GOAL OF THE EXERCISE - The whole listing needs to be written out exactly, except for any images.
◇ ◇ ◇ ◇ ◇
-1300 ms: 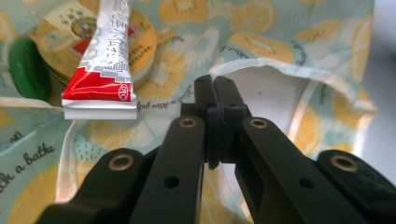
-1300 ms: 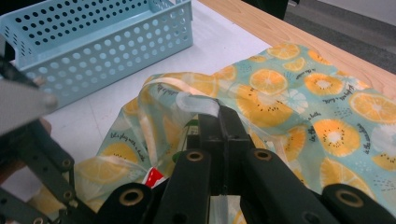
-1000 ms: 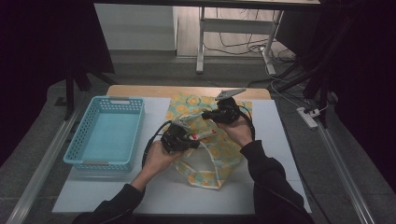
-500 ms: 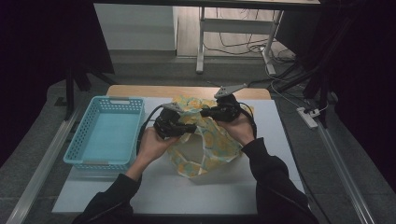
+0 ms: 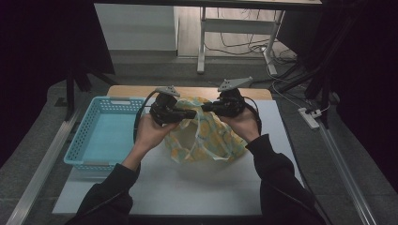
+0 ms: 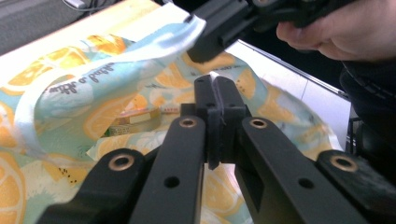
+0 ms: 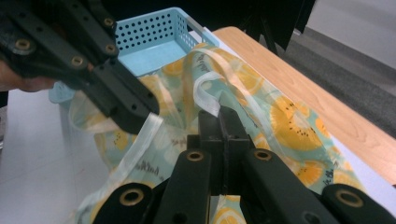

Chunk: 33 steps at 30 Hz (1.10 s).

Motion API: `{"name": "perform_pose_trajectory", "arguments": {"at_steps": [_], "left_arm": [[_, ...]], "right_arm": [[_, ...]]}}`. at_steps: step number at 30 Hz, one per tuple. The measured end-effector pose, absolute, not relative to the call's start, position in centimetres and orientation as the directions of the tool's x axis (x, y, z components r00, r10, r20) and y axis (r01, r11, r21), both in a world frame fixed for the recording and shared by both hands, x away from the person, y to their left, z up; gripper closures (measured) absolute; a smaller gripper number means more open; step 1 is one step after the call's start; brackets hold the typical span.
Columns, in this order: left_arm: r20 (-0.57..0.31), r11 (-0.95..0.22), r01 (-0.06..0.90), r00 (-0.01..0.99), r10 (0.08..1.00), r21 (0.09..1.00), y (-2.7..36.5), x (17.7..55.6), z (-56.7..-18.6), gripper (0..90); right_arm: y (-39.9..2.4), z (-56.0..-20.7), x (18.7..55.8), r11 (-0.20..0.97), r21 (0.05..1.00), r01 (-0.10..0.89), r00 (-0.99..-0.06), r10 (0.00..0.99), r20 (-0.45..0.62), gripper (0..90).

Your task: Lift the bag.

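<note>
Lemon-print bag [image 5: 206, 138] between both grippers

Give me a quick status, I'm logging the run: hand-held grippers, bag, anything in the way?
Left hand-held gripper shut on bag rim. Right hand-held gripper shut on the opposite rim. Bag hangs above table, mouth open. Blue basket at left, apart.

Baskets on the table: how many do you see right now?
1. The light blue perforated basket sits at the table's left side, beside the lemon-print bag held up at the centre. Nothing shows inside the basket.
</note>
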<state>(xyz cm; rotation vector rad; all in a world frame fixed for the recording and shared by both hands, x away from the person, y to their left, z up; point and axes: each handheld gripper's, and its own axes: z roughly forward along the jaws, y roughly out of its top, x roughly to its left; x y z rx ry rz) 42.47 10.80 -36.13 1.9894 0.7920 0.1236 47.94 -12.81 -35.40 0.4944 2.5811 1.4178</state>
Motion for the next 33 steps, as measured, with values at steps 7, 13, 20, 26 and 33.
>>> {"name": "perform_pose_trajectory", "arguments": {"at_steps": [7,13,20,26,33], "left_arm": [[-0.214,-0.313,0.455,0.788,0.577,0.834,11.2,42.8,-33.6,90.0],[-0.207,-0.289,0.435,0.79,0.577,0.853,11.7,43.1,-31.1,90.0],[-0.197,-0.268,0.417,0.786,0.586,0.869,11.9,43.3,-28.5,90.0],[-0.186,-0.248,0.397,0.784,0.592,0.884,11.9,43.4,-26.6,90.0],[-0.165,-0.233,0.368,0.784,0.599,0.9,12.1,43.1,-24.7,90.0]], "right_arm": [[-12.6,-33.4,47.5,0.481,0.856,0.19,-0.938,0.347,0.013,90.0],[-12.4,-31.4,47.4,0.463,0.868,0.176,-0.941,0.338,0.011,90.0],[-12.4,-29.1,47.5,0.441,0.882,0.17,-0.939,0.344,0.008,90.0],[-12.4,-27.2,47.3,0.426,0.891,0.155,-0.935,0.355,-0.006,90.0],[-12.3,-25.3,47.1,0.414,0.9,0.135,-0.931,0.363,-0.028,90.0]]}}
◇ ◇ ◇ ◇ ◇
RESPONSE TO THE TASK -
-1300 ms: 
-1300 ms: 
-1000 ms: 
-500 ms: 
+0 ms: 
+0 ms: 
+0 ms: 

Chunk: 33 steps at 30 Hz (1.10 s).

Motion API: `{"name": "perform_pose_trajectory", "arguments": {"at_steps": [_], "left_arm": [[_, ...]], "right_arm": [[_, ...]]}}`. at_steps: step number at 30 Hz, one per tuple. The measured end-effector pose, absolute, not relative to the call's start, position in centimetres and orientation as the directions of the tool's x axis (x, y, z components r00, r10, r20) and y axis (r01, r11, r21), both in a world frame fixed for the recording and shared by both hands, x away from the person, y to their left, z up; gripper closures (measured) absolute; a smaller gripper number means more open; step 1 is one step after the call's start; brackets hold the typical span.
Columns, in this order: left_arm: r20 (-0.57..0.31), r11 (-0.95..0.22), r01 (-0.06..0.90), r00 (-0.01..0.99), r10 (0.08..1.00), r21 (0.09..1.00), y (-2.7..36.5), x (17.7..55.6), z (-56.7..-18.6), gripper (0..90); right_arm: y (-39.9..2.4), z (-56.0..-20.7), x (18.7..55.8), r11 (-0.20..0.97), r21 (0.05..1.00), r01 (-0.10..0.89), r00 (-0.99..-0.06), r10 (0.00..0.99), r20 (-0.45..0.62), gripper (0..90).

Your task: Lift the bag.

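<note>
Lemon-print bag [image 5: 206, 138] between both grippers

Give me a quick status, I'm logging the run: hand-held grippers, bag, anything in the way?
Left hand-held gripper shut on bag rim. Right hand-held gripper shut on the opposite rim. Bag hangs above table, mouth open. Blue basket at left, apart.

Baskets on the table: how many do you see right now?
1. The light blue perforated basket sits at the table's left side, beside the lemon-print bag held up at the centre. Nothing shows inside the basket.
</note>
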<state>(xyz cm; rotation vector rad; all in a world frame fixed for the recording and shared by both hands, x away from the person, y to their left, z up; point and axes: each handheld gripper's, and its own axes: z roughly forward along the jaws, y roughly out of its top, x roughly to its left; x y z rx ry rz) 42.47 10.80 -36.13 1.9894 0.7920 0.1236 47.94 -12.81 -35.40 0.4944 2.5811 1.4178</state>
Motion for the next 33 steps, as measured, with values at steps 7, 13, 20, 26 and 33.
>>> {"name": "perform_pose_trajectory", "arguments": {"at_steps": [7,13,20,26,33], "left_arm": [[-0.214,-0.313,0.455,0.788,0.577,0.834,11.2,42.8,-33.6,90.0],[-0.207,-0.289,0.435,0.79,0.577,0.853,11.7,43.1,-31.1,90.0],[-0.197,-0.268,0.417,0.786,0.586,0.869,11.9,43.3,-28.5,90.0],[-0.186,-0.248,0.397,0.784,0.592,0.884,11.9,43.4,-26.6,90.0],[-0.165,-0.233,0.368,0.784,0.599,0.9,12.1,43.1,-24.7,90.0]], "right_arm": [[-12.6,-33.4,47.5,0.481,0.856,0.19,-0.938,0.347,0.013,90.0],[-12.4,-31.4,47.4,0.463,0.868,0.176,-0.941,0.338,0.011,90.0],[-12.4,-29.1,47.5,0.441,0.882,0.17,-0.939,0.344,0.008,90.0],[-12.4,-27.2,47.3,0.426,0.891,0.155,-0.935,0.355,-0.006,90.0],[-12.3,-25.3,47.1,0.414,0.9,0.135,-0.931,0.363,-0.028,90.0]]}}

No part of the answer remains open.